Management changes in any business create a period of uncertainty, and in most cases some degree of change, and the last few weeks have seen some significant management changes amongst the major Chinese Airlines. New leaders have been appointed at China Eastern and China Southern leading to speculation of a possible consolidation and such a play would perhaps make sense given the opening of the new Beijing Daxing Airport later this year.
The opening of the Daxing will over time create more capacity in Beijing but two major airlines moving to a brand-new airport will inevitably impact their operating performance as they seek to attract travellers away from the established airport. It is almost like asking an airline to vacate its position at London Heathrow and relocate to a secondary airport away from the city centre. De-risking that move whilst at the same time creating critical mass would seem difficult, unless you considered a merger or partnership with another carrier.
With Chinese authorities keen to finally develop some real international to international hub activity at Beijing, consolidation of two airlines at the new airport would make great sense and create some “joined up” network thinking. And since China has applied a “one route – one airline” policy towards international services until very recently there is little or no overlap between the two carriers on their international networks suggesting that a powerful consolidated airline could be a way forward. But just what would that mean in terms of network, scale and size?

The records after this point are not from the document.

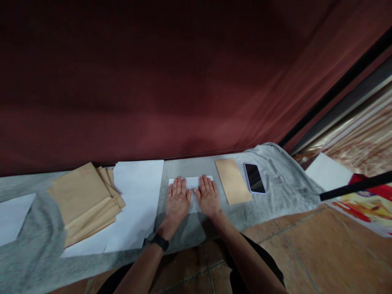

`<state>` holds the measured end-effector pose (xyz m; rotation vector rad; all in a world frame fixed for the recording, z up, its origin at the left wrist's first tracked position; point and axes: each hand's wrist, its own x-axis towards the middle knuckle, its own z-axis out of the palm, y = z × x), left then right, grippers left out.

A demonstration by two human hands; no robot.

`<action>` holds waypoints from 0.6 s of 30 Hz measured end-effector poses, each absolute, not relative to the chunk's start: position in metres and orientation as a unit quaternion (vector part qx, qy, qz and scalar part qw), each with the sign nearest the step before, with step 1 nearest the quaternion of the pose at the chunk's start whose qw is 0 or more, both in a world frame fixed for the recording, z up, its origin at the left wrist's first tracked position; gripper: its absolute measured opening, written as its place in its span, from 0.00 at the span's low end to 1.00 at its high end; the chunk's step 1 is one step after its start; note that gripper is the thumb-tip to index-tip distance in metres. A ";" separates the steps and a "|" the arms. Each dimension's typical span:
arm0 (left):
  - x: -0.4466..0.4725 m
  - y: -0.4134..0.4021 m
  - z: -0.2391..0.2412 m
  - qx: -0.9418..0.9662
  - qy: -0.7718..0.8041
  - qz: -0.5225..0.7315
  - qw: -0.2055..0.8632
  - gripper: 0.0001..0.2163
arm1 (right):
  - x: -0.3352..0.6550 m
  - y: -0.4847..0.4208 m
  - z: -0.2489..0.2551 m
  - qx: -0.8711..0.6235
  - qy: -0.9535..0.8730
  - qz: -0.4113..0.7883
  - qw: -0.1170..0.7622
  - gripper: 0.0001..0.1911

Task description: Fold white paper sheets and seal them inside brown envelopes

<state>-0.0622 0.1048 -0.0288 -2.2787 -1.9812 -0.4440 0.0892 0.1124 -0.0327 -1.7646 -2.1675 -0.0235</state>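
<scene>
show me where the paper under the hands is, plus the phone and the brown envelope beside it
Paper [192, 183]: head view, on its bare upper middle
Phone [255, 178]: head view, on the middle of its dark screen
Envelope [233, 182]: head view, on the middle of its brown face

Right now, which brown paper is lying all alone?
The brown paper between the right hand and the phone; the others form a pile beyond the left hand.

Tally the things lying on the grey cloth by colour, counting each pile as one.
Brown: 2 (envelope pile, lone envelope)
White: 3 (paper pile, piece under left hand and right hand, far-left sheet)
Black and lilac: 1 (phone)
Total: 6
</scene>
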 end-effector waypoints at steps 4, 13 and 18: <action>-0.067 0.103 -0.032 -0.738 -0.655 -0.152 0.047 0.28 | 0.097 0.110 -0.036 -0.627 -0.761 -0.017 0.165 0.33; -0.076 0.094 -0.037 -0.728 -0.663 -0.171 0.041 0.30 | 0.106 0.105 -0.041 -0.626 -0.757 -0.019 0.185 0.35; -0.080 0.089 -0.033 -0.729 -0.667 -0.150 0.039 0.31 | 0.109 0.102 -0.042 -0.625 -0.756 -0.030 0.191 0.35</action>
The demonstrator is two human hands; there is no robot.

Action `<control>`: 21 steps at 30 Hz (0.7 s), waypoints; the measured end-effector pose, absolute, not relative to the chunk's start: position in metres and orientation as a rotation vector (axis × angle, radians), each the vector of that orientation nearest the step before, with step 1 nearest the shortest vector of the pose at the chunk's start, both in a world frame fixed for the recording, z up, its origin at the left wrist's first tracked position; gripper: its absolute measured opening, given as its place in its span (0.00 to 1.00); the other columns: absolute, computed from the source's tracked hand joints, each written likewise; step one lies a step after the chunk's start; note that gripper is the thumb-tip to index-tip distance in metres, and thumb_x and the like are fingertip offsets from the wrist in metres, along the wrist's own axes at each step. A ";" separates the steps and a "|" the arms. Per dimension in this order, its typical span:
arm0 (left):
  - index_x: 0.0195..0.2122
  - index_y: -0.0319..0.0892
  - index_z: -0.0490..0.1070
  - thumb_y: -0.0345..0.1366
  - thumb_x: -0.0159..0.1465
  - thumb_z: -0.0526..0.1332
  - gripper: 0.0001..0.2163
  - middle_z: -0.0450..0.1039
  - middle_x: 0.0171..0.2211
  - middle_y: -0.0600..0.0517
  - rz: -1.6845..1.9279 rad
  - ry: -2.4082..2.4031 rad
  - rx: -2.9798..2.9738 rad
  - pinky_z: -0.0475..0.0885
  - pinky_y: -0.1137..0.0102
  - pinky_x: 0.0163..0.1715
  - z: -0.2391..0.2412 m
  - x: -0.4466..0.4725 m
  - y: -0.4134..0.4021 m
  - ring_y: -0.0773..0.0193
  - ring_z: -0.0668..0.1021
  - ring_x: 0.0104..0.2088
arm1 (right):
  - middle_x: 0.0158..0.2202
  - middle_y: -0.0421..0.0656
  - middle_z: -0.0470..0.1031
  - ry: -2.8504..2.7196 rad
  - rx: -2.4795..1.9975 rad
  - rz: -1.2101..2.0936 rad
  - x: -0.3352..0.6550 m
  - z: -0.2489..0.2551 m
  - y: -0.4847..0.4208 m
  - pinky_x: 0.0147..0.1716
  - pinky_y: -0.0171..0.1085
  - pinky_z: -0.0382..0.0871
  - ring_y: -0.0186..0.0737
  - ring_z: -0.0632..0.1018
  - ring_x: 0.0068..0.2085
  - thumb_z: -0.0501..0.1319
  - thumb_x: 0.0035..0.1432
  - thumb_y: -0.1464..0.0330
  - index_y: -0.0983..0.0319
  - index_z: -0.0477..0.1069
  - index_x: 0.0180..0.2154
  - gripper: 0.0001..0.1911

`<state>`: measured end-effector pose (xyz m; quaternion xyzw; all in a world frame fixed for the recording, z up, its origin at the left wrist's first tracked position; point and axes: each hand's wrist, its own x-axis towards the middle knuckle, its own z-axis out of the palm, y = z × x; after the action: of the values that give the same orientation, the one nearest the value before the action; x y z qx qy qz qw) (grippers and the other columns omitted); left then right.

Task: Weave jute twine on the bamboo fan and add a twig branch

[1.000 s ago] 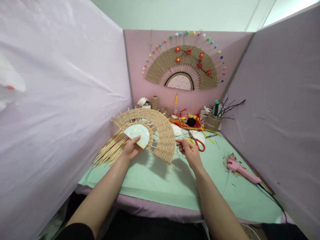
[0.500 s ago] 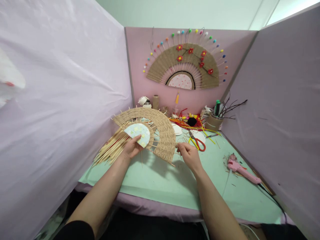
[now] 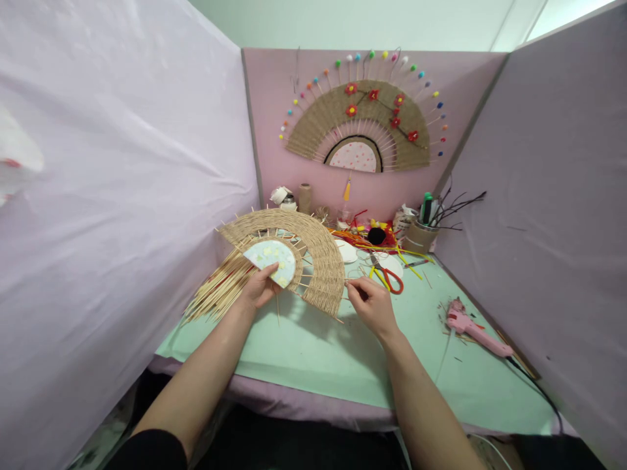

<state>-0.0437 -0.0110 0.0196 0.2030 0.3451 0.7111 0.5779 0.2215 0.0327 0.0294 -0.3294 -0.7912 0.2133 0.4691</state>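
Observation:
A half-woven straw fan (image 3: 321, 258) of thin wooden sticks with a pale blue patterned half-disc (image 3: 272, 256) at its middle is held tilted above the green table (image 3: 313, 359). My left hand (image 3: 258, 290) grips the fan at the half-disc, thumb on top. Bare sticks (image 3: 218, 290) splay out to the left. My right hand (image 3: 372, 303) is closed in a pinch at the fan's right edge, on the end of the weaving strand or a stick tip; which one is too small to tell.
A finished fan (image 3: 362, 121) with red flowers and coloured beads hangs on the pink back wall. Red-handled scissors (image 3: 389, 277), a pink glue gun (image 3: 473, 329) with its cord, a cup of pens and twigs (image 3: 424, 232) and coloured strips lie at the back right. Lilac partitions close both sides.
My right hand has slid slightly left and down along the fan's right edge. The fan and left hand stay almost still.

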 end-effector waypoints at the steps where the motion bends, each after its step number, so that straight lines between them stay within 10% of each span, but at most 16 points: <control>1: 0.56 0.39 0.65 0.25 0.60 0.59 0.21 0.79 0.41 0.46 1.664 0.808 0.479 0.74 0.68 0.45 0.019 -0.043 -0.011 0.60 0.80 0.41 | 0.26 0.41 0.72 -1.949 -0.810 0.506 0.222 0.029 0.033 0.28 0.35 0.63 0.35 0.70 0.26 0.55 0.59 0.65 0.61 0.73 0.29 0.11; 21: 0.50 0.42 0.68 0.26 0.60 0.59 0.16 0.78 0.40 0.49 1.686 0.694 0.484 0.76 0.68 0.40 0.049 -0.005 0.038 0.62 0.80 0.38 | 0.41 0.49 0.67 -1.678 -0.886 0.148 0.237 0.026 0.043 0.37 0.40 0.69 0.41 0.72 0.39 0.55 0.61 0.65 0.62 0.74 0.45 0.14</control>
<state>-0.0051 0.0376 0.0485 0.2075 0.2979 0.7236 0.5870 0.2365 0.0428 0.0265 -0.3791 -0.7179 0.0634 0.5804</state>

Perhaps importantly from a positioning perspective, one of the world’s newest airports would be home to one of the largest airlines in the world, as the table below highlights.
Table 1 - Top 20 Global Airlines Assuming China Southern and China Eastern Merge
Source: OAG Schedules Data 2018 Year
“China South-East Airlines” would immediately become the second largest scheduled airline based on capacity provided, just behind American Airlines whilst Alaska Airlines and Japan Air Lines would join the global top twenty.
The combined airline would operate on some 419 international city pairs, placing the carrier ahead of Turkish Airlines who have for many years heavily promoted its network strength and airport pairs served. It would also at the same time make the international network three time larger than Air China’s.
And from an airline alliance perspective the recent withdrawal of China Southern from the Skyteam Alliance creates an attractive position for both carriers to potentially review where they are and who their alliance
partner could be in the next few years.
Equally, airline consolidation can be challenging and on such a scale a daunting task for everyone with numerous operational and commercial issues to be considered. However, a chance to create a new world-leading carrier from a new world class airport with a clear strategic focus on international connectivity may just be too attractive to be ignored. Rarely is there smoke without fire and in this case, it seems that with some smoke being sighted, an opportunity might have a chance of becoming a reality in Beijing.